Problem statement:
On how many lines of the data below does the word "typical" appear? Reply with the number only.

Records provided START

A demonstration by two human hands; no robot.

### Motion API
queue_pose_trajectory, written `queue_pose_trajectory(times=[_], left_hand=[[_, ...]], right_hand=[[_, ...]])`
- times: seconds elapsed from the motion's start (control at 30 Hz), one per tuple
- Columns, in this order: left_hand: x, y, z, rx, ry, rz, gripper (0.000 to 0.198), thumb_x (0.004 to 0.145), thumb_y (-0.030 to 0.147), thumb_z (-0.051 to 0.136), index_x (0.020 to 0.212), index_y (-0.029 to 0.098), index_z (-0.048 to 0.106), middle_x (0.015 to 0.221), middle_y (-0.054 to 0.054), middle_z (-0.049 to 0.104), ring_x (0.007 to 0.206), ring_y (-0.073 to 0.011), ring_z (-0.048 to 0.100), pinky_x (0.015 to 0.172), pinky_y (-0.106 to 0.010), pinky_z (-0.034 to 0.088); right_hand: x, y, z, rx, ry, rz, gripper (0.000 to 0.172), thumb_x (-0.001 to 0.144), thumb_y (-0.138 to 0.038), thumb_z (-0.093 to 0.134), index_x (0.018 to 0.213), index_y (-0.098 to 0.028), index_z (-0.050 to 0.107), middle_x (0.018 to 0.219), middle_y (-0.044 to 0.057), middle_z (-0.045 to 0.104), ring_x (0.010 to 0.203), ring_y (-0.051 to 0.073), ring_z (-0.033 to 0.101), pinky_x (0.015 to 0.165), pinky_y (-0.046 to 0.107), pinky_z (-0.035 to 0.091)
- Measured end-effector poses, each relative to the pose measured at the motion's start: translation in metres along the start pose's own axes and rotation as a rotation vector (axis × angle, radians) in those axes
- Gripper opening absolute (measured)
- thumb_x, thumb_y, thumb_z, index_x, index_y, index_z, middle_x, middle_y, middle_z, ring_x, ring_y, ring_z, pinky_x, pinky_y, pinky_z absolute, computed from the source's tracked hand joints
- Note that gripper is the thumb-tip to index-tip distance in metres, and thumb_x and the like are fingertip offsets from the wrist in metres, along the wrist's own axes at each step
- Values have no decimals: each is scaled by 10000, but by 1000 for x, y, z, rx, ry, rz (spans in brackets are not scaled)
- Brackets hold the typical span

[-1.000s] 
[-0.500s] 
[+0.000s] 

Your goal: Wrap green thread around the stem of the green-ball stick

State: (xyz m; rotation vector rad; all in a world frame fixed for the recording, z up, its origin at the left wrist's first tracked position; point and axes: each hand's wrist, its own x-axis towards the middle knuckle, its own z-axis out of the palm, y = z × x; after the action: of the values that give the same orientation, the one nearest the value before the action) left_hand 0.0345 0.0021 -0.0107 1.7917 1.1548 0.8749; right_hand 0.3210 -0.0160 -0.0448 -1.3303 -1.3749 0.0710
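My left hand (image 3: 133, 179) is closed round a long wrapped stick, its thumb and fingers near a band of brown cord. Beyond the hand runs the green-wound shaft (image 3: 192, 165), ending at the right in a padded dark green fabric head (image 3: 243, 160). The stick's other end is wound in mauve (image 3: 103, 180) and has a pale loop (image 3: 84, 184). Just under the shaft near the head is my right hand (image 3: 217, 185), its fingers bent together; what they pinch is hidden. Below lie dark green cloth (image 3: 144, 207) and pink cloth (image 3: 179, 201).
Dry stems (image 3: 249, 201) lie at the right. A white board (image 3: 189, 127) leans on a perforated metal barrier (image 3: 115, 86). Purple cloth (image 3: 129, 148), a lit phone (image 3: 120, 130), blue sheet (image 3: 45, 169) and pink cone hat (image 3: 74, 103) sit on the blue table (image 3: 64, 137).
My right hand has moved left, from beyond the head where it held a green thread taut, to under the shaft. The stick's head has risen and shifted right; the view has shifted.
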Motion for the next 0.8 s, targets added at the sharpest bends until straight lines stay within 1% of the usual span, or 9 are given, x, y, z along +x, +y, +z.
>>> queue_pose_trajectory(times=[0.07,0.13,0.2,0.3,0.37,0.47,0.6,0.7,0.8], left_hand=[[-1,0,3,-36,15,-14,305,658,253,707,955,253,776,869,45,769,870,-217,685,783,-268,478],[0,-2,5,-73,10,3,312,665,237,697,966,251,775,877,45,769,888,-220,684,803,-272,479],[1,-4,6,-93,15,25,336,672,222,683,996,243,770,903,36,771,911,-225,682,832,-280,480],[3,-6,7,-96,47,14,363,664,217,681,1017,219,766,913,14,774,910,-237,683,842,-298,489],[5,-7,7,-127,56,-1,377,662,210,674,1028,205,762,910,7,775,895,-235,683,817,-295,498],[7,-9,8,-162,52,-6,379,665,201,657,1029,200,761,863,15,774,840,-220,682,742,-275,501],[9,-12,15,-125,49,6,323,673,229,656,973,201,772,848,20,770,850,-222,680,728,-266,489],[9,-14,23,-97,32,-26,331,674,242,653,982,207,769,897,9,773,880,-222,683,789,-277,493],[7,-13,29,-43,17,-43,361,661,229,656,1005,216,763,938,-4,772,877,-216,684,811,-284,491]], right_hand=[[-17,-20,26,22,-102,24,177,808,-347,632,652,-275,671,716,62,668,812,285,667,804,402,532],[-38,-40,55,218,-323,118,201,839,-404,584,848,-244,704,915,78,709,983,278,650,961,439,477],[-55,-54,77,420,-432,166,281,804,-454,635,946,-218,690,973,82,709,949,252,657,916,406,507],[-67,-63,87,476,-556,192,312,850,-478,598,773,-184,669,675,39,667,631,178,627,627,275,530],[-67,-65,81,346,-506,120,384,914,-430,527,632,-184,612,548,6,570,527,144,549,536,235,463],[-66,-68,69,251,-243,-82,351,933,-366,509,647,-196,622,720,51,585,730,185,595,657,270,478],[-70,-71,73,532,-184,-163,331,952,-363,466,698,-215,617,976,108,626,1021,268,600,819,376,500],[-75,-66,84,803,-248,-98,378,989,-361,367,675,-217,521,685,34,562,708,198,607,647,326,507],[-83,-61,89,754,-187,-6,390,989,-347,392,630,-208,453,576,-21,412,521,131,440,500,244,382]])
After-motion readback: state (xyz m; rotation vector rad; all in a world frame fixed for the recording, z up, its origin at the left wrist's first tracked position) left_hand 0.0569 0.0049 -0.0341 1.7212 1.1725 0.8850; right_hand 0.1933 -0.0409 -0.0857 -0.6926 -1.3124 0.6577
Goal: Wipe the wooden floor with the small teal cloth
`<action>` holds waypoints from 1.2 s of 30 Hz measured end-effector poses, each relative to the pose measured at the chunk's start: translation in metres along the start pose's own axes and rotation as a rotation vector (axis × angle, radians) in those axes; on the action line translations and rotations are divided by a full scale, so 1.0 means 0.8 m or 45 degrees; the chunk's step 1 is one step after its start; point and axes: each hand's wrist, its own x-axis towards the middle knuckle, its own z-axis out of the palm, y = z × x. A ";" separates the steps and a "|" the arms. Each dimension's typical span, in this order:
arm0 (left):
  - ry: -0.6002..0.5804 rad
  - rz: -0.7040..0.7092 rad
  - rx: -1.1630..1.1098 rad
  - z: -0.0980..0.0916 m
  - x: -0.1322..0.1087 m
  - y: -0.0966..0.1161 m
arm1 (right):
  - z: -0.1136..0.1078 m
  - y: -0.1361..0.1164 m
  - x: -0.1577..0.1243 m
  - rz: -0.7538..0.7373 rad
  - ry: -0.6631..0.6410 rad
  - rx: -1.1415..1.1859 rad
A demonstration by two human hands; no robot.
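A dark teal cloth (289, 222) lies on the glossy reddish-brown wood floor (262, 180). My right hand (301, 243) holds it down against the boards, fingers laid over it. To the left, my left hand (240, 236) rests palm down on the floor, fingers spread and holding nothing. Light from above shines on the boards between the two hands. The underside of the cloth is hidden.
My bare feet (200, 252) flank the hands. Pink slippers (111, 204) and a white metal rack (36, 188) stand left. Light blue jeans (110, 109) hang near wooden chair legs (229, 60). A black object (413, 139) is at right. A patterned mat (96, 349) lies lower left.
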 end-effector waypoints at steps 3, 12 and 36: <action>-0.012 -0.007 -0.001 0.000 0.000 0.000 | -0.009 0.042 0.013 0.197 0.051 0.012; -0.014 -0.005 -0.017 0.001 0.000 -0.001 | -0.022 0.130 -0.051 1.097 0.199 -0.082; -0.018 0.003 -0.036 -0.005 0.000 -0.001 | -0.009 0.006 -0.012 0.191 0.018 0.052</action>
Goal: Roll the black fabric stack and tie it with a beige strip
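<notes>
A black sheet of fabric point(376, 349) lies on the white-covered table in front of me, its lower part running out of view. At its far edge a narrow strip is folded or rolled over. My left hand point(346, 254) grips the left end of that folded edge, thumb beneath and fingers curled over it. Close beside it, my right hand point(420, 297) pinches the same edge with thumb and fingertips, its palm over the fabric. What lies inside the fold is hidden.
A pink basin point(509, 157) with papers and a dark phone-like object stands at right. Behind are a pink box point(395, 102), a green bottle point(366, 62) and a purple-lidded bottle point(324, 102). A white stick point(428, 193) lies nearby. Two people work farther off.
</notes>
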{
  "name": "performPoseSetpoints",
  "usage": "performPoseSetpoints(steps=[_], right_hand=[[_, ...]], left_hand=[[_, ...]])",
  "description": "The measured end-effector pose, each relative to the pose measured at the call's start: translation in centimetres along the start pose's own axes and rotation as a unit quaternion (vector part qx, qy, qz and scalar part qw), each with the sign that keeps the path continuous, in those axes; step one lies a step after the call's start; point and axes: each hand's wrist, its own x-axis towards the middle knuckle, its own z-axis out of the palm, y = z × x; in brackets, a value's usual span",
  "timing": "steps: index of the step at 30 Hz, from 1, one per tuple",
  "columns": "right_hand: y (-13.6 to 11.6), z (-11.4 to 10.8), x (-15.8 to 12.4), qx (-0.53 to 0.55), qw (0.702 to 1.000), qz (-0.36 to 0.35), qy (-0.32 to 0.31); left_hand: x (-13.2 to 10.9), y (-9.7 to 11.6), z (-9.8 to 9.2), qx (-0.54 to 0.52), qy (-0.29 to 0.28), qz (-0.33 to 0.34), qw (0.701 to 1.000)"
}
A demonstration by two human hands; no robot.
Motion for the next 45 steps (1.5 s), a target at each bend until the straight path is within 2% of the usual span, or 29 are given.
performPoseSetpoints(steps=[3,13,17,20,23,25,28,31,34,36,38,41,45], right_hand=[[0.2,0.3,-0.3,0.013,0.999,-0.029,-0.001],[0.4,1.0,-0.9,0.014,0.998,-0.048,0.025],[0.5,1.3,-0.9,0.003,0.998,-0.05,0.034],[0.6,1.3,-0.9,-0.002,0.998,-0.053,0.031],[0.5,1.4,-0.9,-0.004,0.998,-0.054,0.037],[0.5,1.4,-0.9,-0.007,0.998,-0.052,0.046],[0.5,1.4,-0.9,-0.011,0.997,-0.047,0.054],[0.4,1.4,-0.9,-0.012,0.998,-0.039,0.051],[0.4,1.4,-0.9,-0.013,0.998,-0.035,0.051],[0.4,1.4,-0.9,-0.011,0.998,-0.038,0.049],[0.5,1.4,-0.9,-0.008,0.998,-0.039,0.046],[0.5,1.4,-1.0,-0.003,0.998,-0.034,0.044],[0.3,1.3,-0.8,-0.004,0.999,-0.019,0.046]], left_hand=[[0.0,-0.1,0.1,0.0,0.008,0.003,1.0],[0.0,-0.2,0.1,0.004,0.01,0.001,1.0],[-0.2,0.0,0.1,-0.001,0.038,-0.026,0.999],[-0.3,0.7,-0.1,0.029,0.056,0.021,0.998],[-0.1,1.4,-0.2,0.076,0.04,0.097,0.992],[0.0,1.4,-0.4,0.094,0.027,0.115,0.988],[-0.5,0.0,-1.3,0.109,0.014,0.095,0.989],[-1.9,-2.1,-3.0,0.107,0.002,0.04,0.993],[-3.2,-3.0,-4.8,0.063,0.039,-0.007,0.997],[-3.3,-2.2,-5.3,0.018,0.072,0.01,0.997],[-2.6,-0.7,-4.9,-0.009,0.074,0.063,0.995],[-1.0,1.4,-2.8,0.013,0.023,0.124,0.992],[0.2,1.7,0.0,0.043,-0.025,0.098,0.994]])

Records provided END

Exercise answer:
2